Teradata Package for R Function Reference | 17.00 - Burst - Teradata Package for R - Look here for syntax, methods and examples for the functions included in the Teradata Package for R.

Teradata® Package for R Function Reference

Product
Teradata Package for R
Release Number
17.00
Published
July 2021
Language
English (United States)
Last Update
2023-08-08
dita:id
B700-4007
NMT
no
Product Category
Teradata Vantage
Burst

Description

The Burst function bursts (splits) a time interval into a series of shorter "burst" intervals and allocates values from the time intervals into the new, shorter subintervals. The Burst function is useful for allocating values from overlapping time intervals into user-defined time intervals (for example, when a cable company has customer data from overlapping time intervals, which it wants to analyze by dividing into uniform time intervals).

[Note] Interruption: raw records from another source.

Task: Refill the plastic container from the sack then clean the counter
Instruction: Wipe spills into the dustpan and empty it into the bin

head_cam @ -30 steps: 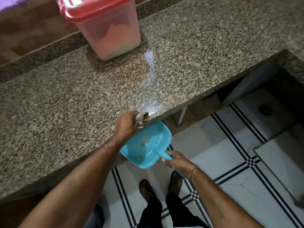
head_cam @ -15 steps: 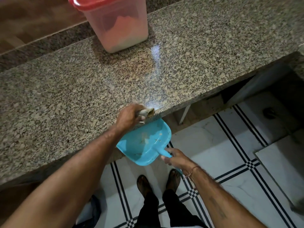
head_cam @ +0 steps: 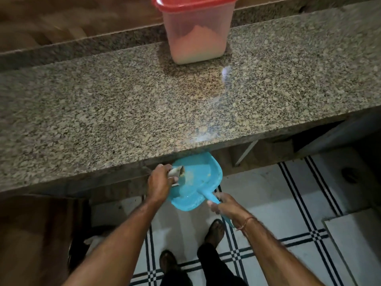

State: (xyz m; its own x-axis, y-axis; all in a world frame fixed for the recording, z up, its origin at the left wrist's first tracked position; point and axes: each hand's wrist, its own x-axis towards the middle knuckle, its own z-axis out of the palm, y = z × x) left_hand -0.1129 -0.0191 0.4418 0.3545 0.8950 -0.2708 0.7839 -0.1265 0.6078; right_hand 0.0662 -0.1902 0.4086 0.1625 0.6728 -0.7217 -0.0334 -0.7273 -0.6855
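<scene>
A clear plastic container point(head_cam: 195, 36) with a red lid stands at the back of the granite counter point(head_cam: 123, 112), partly filled with pale powder. Below the counter's front edge my right hand point(head_cam: 225, 206) grips the handle of a blue dustpan point(head_cam: 198, 182). Some crumbs lie in the pan. My left hand point(head_cam: 159, 183) holds a small rolled wad of cloth or paper point(head_cam: 176, 172) over the pan's left side, just under the counter edge.
A raised granite ledge runs behind the counter. Under the counter an open space with a pale support leg point(head_cam: 246, 152) shows. White floor tiles with dark stripes point(head_cam: 288, 203) lie below, and my feet point(head_cam: 214, 230) stand on them. A brown surface fills the lower left.
My left hand has come off the counter's edge and dropped down over the dustpan with the wad. The view has shifted, so the container now sits further right.
</scene>
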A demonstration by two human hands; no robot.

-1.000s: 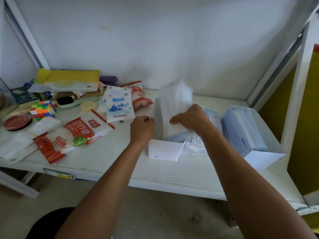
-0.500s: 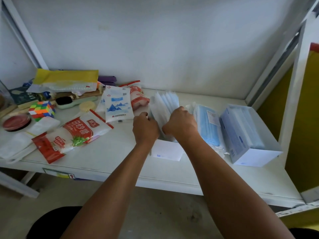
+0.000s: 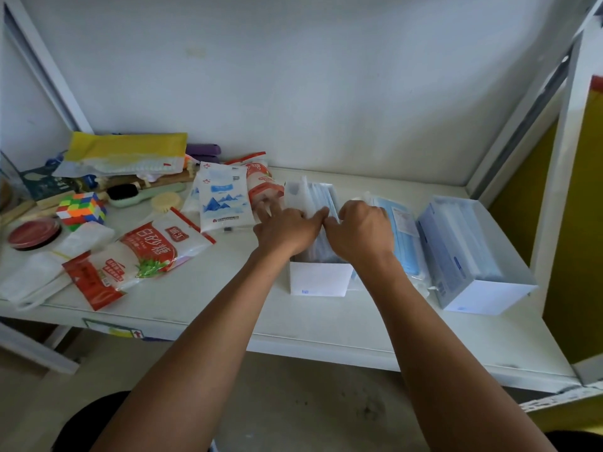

The Burst function supports several allocation methods.
The burst intervals can have either the same length (specified by the "time.interval" argument), the same number of data points (specified by the "num.points" argument), or specific start and end times (specified by "time.data").

Usage

  td_burst_mle (
      data = NULL,
      time.data = NULL,
      time.column = NULL,
      value.columns = NULL,
      time.interval = NULL,
      time.datatype = NULL,
      value.datatype = NULL,
      start.time = NULL,
      end.time = NULL,
      num.points = NULL,
      values.before.first = NULL,
      values.after.last = NULL,
      split.criteria = "nosplit",
      seed = NULL,
      accumulate = NULL,
      data.sequence.column = NULL,
      time.data.sequence.column = NULL,
      data.partition.column = NULL,
      time.data.partition.column = NULL,
      data.order.column = NULL,
      time.data.order.column = NULL
  )

Arguments

data

Required Argument.
Specifies the tbl_teradata containing the time series data.

data.partition.column

Required Argument.
Specifies Partition By columns for "data".
Values to this argument can be provided as a vector, if multiple columns are used for partition.
Types: character OR vector of Strings (character)

data.order.column

Optional Argument.
Specifies Order By columns for "data".
Values to this argument can be provided as a vector, if multiple columns are used for ordering.
Types: character OR vector of Strings (character)

time.data

Optional Argument.
Specifies the tbl_teradata containing the time data.
Note: Specify exactly one of the following arguments:
"time.data", "time.interval", or "num.points".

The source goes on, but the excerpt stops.